A seguito delle proteste, il 14 gennaio crollava il regime e si formava un governo provvisorio che apriva le porte a un processo di transizione democratica. In questo processo il ruolo decisivo è stato ricoperto dall’Alta autorità per il raggiungimento degli obiettivi rivoluzionari: la riforma politica e la transizione democratica costituita il 18 febbraio 2011 dalla fusione del Comitato per la protezione della Rivoluzione – il coordinamento tra le 28 organizzazioni che avevano partecipato alle proteste contro Ben Alì (tra le quali spicca il principale sindacato del paese, l’UGTT) – e i tre comitati tecnici nominati dal governo per la transizione (quello per le riforme politiche, quello d’inchiesta per gli eccessi e le violazioni nei “recenti eventi”, cioè le proteste di dicembre-gennaio e quello d’inchiesta sui casi di corruzione).
Nel mese di maggio 2011 si riaccesero di nuovo le proteste. Il popolo tunisino avvertiva che il processo democratico andava a singhiozzo e si decise quindi di ritornare in piazza.
Le proteste si allargarono a tutto il mondo arabo coinvolgendo: Egitto, Marocco, Libia, Siria, Yemen, Bahrein e il Golfo persico. I problemi per i quali si è scesi in piazza nel 2011 non sono stati risolti: disuguaglianze sociali e disoccupazione sono ancora piaghe ben avvertite al pari della corruzione – soprattutto se consideriamo i danni che ha provocato la pandemia globale da Covid-19.
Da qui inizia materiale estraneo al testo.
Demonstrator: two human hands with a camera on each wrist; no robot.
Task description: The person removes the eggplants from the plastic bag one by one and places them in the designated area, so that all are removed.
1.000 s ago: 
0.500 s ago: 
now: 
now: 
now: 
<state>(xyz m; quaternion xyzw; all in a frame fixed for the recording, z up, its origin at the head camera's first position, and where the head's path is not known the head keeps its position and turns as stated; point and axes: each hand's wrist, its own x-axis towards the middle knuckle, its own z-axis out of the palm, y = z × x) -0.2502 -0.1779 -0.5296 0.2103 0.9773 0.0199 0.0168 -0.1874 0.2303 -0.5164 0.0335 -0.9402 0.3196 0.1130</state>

Le necessità muovono le piazze
Nel corso degli anni il mondo arabo è stato scosso da scontri e proteste. A dieci anni di distanza, il malcontento è ancora vivo.
Di fronte alla criminalizzazione di media e politici vari, sempre pronti a puntare il dito, affermiamo invece che la lettura di queste proteste dovrebbe passare da un’analisi di cosa è cambiato nella società tunisina a un decennio dall’inizio della Primavera Araba. Quali sono state le risposte alle necessità della popolazione? Alle necessità dei giovani tunisini, i protagonisti di queste proteste, e che costituiscono la colonna portante della rivoluzione?
Le sollevazioni tunisine affondano le radici in problemi sociali ed economici non di poco peso per la Tunisia, ancora irrisolte.
La transizione dal sistema di potere oligarchico alla democrazia dei partiti ha mascherato, di fatto, tutte le problematiche sociali in nome della libertà dal regime. Si è passati a una visione della democrazia – tipica della sinistra occidentale – che sposta tutto il nodo politico sulla burocrazia e si allontana, sotto l’ala di una libertà illusoria, dalle esigenze del popolo tunisino. Siamo di fronte a una situazione politica ed economica in profonda crisi in cui lo Stato tunisino si ritrova indebitato fino al collo. Dieci anni fa la Tunisia era schiacciata dal regime oligarchico, oggi da una partitocrazia incapace di far fronte alle esigenze concrete e urgenti del popolo, dall’istruzione alla sanità fino alle riforme economiche.
Oggi come ieri, sono le necessità che muovono le piazze. E la voglia di riscatto è ancora viva.